Once that’s established, phase two would require a SpaceX design of a ‘rapid and reusable’ vertical-landing rocket, calling this: ‘the pivotal step to achieving a colony on Mars.’

Such a design is currently underway in his Falcon 9 rocket, he said, with it currently undergoing testing for vertical take-off and landing. Named Grasshopper, the prototype has already made two short flights but they plan to ‘gradually increase the altitude and speed’ over the next few months until it’s launched into orbit and back again.

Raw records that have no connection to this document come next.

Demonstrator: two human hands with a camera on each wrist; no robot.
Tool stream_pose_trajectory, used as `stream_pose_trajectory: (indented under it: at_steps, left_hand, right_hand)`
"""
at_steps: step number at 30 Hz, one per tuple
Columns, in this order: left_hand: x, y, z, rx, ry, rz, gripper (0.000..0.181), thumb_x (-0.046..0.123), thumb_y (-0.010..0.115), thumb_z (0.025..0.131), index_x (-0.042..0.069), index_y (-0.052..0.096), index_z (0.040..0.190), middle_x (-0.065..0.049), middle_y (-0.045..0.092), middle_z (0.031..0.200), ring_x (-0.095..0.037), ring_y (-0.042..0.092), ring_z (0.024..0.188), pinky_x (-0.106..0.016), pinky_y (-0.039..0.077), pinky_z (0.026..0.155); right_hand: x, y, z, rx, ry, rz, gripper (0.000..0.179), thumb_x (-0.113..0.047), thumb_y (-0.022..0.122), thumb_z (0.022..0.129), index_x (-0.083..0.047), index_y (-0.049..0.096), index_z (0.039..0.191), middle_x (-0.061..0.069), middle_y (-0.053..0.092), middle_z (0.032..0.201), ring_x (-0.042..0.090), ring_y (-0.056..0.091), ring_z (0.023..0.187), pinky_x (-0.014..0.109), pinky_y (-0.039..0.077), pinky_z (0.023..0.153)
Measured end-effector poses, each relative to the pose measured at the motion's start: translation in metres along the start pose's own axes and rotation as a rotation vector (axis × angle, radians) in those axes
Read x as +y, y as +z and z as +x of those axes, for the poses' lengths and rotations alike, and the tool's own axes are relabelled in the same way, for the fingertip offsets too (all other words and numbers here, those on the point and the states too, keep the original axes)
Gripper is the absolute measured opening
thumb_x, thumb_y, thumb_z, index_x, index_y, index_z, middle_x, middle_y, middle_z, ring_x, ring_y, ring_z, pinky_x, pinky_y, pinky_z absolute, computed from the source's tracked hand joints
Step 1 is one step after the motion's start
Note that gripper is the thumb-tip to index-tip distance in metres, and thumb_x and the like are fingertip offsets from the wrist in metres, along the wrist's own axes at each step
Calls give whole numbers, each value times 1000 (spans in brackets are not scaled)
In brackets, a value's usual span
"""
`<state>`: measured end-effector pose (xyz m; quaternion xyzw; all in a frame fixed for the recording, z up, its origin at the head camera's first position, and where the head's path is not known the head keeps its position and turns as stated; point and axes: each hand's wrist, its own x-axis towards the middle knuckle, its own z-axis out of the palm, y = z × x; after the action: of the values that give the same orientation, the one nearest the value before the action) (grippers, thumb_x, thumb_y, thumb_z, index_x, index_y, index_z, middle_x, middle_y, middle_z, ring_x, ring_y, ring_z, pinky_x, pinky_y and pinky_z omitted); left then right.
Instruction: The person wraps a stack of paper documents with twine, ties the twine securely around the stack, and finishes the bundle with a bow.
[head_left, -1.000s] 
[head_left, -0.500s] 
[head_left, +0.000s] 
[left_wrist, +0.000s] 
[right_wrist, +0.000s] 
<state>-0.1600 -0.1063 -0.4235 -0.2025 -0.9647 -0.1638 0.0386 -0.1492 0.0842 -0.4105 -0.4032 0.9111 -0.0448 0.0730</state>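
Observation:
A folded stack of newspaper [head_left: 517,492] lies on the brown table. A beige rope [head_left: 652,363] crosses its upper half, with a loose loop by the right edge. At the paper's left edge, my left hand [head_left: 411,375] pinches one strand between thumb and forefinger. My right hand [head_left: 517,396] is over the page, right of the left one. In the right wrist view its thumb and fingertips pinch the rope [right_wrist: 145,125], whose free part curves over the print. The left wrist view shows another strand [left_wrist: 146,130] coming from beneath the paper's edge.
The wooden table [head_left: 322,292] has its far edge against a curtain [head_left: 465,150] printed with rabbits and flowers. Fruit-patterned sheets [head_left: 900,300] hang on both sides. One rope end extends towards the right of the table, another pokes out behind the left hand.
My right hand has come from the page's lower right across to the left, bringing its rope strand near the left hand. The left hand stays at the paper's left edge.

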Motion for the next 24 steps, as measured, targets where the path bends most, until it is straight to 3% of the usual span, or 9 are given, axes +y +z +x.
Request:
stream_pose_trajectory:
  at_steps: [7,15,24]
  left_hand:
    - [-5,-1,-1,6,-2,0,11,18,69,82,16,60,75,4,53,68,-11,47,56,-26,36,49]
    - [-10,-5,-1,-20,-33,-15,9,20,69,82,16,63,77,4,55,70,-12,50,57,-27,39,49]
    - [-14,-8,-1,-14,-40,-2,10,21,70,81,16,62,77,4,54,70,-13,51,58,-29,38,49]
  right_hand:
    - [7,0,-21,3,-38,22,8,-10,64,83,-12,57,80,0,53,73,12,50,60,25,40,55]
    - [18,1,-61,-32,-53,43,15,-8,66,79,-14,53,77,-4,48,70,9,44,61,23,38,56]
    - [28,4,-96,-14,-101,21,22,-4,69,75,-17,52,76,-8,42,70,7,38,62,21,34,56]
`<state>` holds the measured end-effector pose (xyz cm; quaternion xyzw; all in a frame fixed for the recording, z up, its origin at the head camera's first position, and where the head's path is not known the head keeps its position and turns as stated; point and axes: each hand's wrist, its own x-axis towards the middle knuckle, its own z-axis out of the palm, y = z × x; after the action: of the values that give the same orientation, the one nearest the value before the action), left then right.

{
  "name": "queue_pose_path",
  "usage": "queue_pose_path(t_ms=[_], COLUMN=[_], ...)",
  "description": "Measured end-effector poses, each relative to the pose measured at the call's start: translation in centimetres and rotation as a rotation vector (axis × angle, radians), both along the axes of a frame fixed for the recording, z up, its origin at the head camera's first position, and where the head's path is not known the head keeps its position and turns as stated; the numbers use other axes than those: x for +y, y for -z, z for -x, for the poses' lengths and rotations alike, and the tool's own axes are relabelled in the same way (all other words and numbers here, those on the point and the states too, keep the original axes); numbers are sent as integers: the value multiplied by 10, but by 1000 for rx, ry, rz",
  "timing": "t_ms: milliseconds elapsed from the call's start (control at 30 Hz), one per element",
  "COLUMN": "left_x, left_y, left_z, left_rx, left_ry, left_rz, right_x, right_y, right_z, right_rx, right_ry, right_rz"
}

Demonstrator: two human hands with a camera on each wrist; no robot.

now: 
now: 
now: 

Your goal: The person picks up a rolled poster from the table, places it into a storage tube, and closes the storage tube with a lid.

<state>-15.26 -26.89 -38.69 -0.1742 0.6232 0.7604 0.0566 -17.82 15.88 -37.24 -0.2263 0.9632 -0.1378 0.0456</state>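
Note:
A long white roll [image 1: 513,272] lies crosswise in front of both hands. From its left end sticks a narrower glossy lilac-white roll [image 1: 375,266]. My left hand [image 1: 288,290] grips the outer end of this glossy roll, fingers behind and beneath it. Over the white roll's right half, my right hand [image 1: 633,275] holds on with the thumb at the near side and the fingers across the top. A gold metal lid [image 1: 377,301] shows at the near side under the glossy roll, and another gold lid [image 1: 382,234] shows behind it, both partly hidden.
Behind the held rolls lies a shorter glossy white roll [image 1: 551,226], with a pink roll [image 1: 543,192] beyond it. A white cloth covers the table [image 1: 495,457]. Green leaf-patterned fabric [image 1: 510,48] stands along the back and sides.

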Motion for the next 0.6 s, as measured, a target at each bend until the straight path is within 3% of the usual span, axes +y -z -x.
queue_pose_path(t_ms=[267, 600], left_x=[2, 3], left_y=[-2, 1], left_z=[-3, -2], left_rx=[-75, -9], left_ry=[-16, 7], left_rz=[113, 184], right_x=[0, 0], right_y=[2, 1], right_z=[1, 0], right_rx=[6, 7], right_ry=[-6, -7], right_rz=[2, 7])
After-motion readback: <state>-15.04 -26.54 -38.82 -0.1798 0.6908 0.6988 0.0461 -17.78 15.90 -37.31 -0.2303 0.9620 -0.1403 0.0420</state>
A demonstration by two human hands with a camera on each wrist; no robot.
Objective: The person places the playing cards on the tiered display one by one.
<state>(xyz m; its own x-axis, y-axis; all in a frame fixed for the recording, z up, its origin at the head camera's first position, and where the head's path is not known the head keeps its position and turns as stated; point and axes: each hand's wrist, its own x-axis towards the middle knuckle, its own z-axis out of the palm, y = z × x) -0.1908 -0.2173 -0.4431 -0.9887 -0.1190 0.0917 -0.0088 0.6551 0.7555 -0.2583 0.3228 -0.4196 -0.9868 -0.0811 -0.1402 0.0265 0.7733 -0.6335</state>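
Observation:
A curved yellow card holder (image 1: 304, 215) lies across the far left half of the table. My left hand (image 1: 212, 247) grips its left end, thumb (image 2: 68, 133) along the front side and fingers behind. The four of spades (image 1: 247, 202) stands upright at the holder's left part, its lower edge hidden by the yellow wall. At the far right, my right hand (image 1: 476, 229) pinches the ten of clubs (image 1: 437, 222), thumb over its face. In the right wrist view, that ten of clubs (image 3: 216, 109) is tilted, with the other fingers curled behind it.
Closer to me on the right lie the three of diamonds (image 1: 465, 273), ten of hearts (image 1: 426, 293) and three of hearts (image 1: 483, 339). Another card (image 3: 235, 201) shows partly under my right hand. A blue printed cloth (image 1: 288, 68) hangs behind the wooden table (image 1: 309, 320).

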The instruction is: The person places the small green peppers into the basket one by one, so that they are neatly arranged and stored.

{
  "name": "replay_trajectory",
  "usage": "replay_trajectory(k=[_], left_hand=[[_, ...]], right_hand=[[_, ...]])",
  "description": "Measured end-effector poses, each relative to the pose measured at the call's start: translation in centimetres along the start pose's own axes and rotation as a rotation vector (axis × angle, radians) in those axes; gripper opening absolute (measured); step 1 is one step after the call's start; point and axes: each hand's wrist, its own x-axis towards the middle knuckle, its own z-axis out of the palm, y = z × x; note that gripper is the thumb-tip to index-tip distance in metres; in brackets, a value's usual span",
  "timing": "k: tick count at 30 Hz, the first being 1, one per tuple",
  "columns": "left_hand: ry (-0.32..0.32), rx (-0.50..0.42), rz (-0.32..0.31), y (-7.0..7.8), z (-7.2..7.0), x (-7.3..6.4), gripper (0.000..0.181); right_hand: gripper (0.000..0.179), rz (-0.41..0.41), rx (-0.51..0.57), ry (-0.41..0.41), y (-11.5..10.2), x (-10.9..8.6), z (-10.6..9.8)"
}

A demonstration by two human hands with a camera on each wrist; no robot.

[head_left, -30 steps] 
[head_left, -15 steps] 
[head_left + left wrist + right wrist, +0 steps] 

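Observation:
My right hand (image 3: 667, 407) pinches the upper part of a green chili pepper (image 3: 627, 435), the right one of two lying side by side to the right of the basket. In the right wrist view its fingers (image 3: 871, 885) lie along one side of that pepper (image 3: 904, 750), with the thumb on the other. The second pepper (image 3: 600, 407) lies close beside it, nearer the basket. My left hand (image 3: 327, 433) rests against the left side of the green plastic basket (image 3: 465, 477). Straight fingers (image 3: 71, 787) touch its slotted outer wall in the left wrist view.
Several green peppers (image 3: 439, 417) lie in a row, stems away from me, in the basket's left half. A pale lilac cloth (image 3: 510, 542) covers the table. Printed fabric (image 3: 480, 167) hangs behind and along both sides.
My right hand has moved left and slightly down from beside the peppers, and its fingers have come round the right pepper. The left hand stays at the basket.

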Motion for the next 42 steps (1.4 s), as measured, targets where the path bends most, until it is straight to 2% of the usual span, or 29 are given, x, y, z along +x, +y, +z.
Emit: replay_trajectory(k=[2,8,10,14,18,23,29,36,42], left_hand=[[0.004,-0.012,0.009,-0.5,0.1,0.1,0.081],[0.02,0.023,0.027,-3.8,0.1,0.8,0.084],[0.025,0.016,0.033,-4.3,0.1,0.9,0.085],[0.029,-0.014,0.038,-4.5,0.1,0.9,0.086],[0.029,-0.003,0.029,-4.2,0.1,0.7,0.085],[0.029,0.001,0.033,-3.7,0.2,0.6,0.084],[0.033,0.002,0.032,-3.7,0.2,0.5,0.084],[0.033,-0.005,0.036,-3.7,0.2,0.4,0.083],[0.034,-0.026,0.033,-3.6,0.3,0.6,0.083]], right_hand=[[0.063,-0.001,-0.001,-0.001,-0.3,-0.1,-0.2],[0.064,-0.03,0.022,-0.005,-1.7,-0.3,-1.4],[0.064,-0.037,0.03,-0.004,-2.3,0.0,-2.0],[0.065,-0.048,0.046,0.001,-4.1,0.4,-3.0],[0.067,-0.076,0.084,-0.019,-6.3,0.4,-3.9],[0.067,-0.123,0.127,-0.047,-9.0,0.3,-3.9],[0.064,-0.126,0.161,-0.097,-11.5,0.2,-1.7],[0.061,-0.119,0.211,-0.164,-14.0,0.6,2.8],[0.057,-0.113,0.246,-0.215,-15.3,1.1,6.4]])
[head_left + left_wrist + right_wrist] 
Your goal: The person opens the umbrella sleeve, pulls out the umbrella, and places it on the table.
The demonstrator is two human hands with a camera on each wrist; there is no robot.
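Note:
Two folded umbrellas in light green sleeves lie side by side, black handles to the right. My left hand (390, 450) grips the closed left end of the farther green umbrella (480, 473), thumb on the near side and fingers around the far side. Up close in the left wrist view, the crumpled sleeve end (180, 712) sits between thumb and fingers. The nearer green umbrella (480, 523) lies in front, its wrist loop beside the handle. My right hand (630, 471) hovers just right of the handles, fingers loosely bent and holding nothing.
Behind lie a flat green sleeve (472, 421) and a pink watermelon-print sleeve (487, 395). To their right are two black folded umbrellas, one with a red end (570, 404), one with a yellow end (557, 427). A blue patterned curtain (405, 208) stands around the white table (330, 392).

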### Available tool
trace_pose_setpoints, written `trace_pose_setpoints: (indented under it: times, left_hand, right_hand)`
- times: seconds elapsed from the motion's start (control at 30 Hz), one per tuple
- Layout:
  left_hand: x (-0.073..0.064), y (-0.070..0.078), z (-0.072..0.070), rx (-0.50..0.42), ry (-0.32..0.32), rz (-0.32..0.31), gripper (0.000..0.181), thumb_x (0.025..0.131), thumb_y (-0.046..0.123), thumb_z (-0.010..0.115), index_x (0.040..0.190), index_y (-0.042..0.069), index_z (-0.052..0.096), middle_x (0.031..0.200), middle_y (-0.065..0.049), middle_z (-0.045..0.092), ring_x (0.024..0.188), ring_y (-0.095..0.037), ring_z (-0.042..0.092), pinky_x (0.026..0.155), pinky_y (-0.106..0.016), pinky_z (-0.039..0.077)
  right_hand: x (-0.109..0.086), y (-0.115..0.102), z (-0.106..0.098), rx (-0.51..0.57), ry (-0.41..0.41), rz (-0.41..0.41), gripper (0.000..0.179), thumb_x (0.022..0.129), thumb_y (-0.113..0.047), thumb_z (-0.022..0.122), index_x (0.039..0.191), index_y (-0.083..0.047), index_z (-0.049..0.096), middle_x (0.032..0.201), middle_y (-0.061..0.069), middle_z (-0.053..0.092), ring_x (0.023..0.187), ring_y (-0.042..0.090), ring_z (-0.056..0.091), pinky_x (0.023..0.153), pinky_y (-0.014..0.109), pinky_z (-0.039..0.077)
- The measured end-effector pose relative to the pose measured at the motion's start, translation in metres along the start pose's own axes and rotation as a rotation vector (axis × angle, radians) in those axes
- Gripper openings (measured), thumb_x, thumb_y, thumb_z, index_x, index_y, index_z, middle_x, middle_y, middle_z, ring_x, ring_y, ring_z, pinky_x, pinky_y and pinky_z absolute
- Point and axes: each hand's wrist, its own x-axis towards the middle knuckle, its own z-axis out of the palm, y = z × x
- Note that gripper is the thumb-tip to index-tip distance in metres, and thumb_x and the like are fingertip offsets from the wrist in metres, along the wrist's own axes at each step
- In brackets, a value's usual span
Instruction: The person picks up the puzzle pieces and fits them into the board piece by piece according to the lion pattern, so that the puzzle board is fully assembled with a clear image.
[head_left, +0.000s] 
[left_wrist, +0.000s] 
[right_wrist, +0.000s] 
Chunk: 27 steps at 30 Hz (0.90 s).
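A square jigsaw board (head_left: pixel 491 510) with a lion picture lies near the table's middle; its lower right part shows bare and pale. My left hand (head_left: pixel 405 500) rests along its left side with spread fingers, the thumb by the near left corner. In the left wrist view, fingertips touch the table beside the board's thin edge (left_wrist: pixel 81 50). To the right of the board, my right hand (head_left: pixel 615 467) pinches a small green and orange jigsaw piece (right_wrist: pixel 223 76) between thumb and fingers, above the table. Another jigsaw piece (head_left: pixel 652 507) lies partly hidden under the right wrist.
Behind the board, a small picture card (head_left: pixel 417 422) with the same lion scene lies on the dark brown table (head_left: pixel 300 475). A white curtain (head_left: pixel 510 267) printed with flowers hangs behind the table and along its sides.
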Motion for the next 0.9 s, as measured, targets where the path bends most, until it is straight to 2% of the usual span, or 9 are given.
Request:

‘And it will take a while, I’m not sure how long it’ll take but I’m hopeful that we can start to bring back the first stage in the next year or two,’ he said while light-heartedly admitting: ‘Those could be famous last words.’ Estimating his project to in all cost $36 billion, he’s calculated in both private profits along with government aid of approximately .25 or .05 per cent of a nation’s gross domestic product to make it a reality. He says the project would be a ‘fun adventure to watch even if you don’t participate,’ much like the lunar landing was in 1969. But essentially, with its end result, he calls it: ‘life insurance for life collectively.’

www.dailymail.co.uk

———————————————————————–

Answers:
 

1.      In the next 15-20 years a small group of pioneers, around 10 people would carry equipment and build sustainable housing on Mars for future generations.

2.      Musk believes about one in 100,000 people would be interested in this trip costing half a million dollars, which could be put together by most middle-aged people in advanced economies.

3.      The atmosphere of Mars contains nitrogen and carbon dioxide and with the help of the ice water on the planet’s surface they can produce fertilizer, methane and oxygen.

4.      The construction of a fast and re-usable vertical landing rocket to take the passengers back and forth. The prototype named Grasshopper is under testing and looks promising.

5.      Besides the private company profits he also expects a government aid, which would be an investment in the future, something like a ‘collective life insurance.’